◆ **WORK INSTRUCTION**: Every line below should come back exactly as written, though the pictures stay out.

■ ■ ■

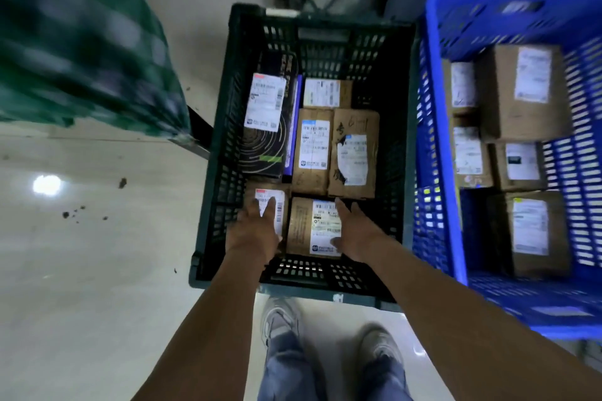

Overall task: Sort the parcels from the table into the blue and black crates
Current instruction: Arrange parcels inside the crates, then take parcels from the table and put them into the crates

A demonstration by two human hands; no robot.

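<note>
- A green checked cloth (81,42) is hanging blurred at the left, probably draping the table. Its top is out of view, so how many parcels are waiting there cannot be told.
- The black crate (221,140), rigid slotted plastic with lattice walls, is standing on the glossy pale floor (81,270) and is already holding about seven parcels in one layer.
- A black printed carton (264,127) with a white shipping label is lying along the crate's left wall, and plain brown cardboard boxes (312,150) with taped seams are sitting just beside it.
- The left hand (254,231) is resting flat, with straight fingers gripping nothing, on a small labelled parcel (275,202) in the near-left corner.
- The brown parcel (304,228) beside it is lying flat on the crate floor, boxy and matte, with a white label.
- The right hand (355,234) is lying against that parcel's right edge, fingers stretched out and thumb touching the label, apparently nudging rather than clasping.
- The blue crate (439,140), of the same slotted plastic, is standing touching the black one and carrying roughly six labelled cardboard boxes (524,91).
- Judging by both crates, the sorting is looking well advanced, and this parcel is just being settled in.
</note>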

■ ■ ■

◆ **RESULT**:
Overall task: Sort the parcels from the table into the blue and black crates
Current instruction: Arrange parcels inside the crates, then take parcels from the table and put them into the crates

A demonstration by two human hands; no robot.

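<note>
- A green checked cloth (81,42) is hanging blurred at the left, probably draping the table. Its top is out of view, so how many parcels are waiting there cannot be told.
- The black crate (221,140), rigid slotted plastic with lattice walls, is standing on the glossy pale floor (81,270) and is already holding about seven parcels in one layer.
- A black printed carton (264,127) with a white shipping label is lying along the crate's left wall, and plain brown cardboard boxes (312,150) with taped seams are sitting just beside it.
- The left hand (254,231) is resting flat, with straight fingers gripping nothing, on a small labelled parcel (275,202) in the near-left corner.
- The brown parcel (304,228) beside it is lying flat on the crate floor, boxy and matte, with a white label.
- The right hand (355,234) is lying against that parcel's right edge, fingers stretched out and thumb touching the label, apparently nudging rather than clasping.
- The blue crate (439,140), of the same slotted plastic, is standing touching the black one and carrying roughly six labelled cardboard boxes (524,91).
- Judging by both crates, the sorting is looking well advanced, and this parcel is just being settled in.
</note>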

This completes the answer to the exercise.